KP has $600mil earmarked for green/cleantech. Sequoia has stated numerous
times that they are actively looking for green/cleantech (McAdoo used the term
"browntech" in his talk at Startup School but no one else seems to know what
that means). These two are, admittedly, the top of the VC food chain, and
they've been so successful by being ahead of the curve just a wee bit more
than the rest of the industry. But, where they go, the rest of the industry
will follow.

I think you're underestimating how much people in the valley are thinking
about the big problems that they are able to solve--the global economy is a
two stage process, involving both government (the largest degree, and
something that startups can't have a notable effect on) and business (the big
ones that already have clout...startups don't have the power to affect global
economic change, though Google and Microsoft do to a degree). But energy is
definitely getting attention in the valley. Virtualization is a huge and
growing market, partly because it saves tremendously on power requirements in
the data center, and lots of money and time is being spent on it. Batteries,
boring old batteries, are getting funded.
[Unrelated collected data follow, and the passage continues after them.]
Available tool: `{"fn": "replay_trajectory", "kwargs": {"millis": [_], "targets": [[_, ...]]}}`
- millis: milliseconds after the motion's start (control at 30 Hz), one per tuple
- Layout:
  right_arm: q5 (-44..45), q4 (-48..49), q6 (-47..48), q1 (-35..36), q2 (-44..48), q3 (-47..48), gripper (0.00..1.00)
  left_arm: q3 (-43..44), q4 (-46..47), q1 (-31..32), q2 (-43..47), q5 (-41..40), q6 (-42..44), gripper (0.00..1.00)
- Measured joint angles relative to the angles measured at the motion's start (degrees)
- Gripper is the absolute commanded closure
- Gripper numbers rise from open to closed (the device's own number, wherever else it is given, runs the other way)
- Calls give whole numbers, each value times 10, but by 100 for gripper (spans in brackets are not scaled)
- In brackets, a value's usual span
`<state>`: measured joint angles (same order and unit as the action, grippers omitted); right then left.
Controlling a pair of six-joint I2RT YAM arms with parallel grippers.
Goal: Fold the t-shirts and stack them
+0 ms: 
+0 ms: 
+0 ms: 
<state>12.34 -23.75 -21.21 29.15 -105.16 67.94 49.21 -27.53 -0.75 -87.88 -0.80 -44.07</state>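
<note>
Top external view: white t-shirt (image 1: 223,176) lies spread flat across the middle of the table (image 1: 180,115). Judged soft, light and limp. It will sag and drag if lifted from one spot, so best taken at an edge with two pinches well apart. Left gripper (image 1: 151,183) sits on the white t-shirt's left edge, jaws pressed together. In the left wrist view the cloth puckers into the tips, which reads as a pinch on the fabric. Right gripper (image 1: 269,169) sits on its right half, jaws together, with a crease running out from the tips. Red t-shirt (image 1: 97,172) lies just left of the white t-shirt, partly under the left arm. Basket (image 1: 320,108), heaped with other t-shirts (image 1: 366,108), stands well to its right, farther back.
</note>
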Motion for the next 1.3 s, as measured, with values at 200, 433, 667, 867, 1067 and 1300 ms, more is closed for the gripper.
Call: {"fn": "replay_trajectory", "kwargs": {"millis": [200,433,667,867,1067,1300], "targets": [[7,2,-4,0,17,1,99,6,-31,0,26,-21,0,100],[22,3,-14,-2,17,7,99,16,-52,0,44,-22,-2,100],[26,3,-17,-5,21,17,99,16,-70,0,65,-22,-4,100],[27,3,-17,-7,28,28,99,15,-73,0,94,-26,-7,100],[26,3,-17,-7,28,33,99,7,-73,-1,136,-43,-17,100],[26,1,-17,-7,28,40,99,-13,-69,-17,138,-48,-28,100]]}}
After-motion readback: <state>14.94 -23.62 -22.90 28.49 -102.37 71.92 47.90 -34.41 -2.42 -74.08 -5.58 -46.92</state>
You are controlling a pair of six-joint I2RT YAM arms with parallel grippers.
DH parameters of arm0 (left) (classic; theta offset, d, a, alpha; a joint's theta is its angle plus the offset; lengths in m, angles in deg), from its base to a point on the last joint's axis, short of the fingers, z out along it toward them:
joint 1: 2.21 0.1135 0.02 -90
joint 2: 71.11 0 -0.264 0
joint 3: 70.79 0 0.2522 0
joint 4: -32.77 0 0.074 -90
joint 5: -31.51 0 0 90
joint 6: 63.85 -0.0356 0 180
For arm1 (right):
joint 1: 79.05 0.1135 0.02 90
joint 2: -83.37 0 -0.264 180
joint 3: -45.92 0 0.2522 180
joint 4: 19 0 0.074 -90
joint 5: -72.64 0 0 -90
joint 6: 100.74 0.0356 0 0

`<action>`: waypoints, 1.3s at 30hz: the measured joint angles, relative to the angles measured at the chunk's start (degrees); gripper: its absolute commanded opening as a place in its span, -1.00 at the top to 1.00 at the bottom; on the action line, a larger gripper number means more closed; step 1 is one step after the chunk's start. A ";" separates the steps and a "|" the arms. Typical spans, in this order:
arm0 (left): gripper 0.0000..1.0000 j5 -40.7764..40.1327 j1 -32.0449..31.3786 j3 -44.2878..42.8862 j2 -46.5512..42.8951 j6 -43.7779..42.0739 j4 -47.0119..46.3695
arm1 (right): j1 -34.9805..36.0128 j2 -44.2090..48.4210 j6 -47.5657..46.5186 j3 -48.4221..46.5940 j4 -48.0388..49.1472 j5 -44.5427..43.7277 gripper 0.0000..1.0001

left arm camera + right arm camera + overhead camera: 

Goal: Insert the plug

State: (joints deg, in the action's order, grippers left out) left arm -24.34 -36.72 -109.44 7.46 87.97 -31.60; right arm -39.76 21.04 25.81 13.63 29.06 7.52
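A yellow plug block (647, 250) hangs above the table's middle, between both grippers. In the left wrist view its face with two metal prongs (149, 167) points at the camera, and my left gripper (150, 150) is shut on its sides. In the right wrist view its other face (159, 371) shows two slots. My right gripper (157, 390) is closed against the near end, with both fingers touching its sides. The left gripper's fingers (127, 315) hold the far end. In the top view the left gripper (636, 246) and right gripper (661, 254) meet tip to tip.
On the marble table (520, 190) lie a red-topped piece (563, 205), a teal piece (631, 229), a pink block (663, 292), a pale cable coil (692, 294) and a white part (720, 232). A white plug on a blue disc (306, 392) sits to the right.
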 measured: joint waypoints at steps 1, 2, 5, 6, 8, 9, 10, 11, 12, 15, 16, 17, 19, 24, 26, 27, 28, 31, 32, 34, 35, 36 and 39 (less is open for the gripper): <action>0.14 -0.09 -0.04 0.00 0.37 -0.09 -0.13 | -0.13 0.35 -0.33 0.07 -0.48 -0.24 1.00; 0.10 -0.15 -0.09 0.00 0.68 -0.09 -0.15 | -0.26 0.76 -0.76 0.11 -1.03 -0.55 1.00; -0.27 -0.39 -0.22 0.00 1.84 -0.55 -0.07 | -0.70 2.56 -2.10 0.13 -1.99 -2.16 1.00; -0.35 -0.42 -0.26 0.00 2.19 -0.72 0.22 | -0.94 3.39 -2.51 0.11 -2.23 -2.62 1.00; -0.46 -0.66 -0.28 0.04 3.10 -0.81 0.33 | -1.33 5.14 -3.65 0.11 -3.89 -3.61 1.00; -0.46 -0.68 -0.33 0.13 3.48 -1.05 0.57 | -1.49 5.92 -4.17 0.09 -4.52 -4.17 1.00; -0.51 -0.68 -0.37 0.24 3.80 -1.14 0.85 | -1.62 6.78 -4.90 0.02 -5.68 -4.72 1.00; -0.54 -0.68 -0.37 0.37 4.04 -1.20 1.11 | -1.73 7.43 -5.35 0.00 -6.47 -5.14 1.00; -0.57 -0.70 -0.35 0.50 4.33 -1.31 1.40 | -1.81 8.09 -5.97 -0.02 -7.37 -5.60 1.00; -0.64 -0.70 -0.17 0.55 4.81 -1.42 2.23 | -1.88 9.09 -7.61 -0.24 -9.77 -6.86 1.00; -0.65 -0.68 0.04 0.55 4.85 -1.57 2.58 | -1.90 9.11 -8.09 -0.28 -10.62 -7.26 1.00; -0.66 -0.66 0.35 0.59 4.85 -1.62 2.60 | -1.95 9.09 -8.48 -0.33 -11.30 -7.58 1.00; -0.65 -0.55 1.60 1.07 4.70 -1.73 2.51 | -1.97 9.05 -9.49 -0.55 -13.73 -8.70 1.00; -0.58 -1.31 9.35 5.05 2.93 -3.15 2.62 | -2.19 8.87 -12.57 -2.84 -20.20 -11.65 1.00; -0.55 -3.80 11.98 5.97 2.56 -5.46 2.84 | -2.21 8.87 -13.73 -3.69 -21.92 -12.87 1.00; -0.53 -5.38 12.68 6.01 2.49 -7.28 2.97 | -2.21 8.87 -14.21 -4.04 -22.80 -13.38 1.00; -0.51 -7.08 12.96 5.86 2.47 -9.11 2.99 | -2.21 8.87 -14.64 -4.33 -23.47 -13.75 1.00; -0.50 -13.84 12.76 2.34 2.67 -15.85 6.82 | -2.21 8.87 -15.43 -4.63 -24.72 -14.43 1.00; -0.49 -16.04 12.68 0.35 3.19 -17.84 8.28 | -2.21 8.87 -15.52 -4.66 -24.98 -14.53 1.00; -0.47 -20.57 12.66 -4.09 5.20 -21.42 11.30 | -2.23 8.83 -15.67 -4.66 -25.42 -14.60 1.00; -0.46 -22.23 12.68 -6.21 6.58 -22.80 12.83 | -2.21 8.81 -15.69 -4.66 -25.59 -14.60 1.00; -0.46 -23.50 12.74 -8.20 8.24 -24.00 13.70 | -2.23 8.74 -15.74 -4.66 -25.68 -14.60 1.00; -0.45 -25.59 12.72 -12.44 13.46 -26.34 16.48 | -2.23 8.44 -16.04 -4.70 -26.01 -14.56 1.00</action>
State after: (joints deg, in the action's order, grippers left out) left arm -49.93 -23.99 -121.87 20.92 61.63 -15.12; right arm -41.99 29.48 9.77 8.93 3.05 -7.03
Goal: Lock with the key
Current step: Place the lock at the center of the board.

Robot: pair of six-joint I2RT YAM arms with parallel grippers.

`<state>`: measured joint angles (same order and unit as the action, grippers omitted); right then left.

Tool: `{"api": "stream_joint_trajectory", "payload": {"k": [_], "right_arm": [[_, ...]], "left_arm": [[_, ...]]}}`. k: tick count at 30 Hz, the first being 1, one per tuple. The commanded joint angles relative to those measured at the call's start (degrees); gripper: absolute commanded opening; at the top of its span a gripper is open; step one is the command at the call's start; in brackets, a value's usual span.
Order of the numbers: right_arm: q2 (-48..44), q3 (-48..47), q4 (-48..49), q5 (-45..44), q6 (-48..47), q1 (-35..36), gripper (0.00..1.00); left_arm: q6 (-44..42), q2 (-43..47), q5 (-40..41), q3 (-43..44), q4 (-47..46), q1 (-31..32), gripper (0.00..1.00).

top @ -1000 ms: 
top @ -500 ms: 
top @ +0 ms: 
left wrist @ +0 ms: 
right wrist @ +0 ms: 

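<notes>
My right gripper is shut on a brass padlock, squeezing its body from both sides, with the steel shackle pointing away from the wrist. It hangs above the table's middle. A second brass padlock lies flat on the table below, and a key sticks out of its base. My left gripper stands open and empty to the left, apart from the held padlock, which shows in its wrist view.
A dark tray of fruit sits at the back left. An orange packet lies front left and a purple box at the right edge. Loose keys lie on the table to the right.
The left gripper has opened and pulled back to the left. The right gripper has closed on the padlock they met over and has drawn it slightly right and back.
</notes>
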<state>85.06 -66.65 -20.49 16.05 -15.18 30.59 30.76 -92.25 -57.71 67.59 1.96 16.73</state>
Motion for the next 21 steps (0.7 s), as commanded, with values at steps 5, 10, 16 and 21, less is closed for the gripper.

I think the problem is that you're expecting software and hardware people to
move into a completely different field. Sure, some really smart people are
working on stuff that might not meet your definition of solving big
problems...but if they switch gears to a completely different field (which
most of your specified problems are) it'll take years for them to get up to
speed on those subjects. Big problems take a lot of research and a lot of
knowledge to solve. Most startup guys are not independently wealthy--they need
to make their startup pay quickly or they have to go back to their cubicle at
MegaCorp and solve even smaller problems and waste away wishing for what could
have been.

But, as I mentioned, the money is flowing into energy related startups, and
the rate of flow is increasing. Startups will follow the money.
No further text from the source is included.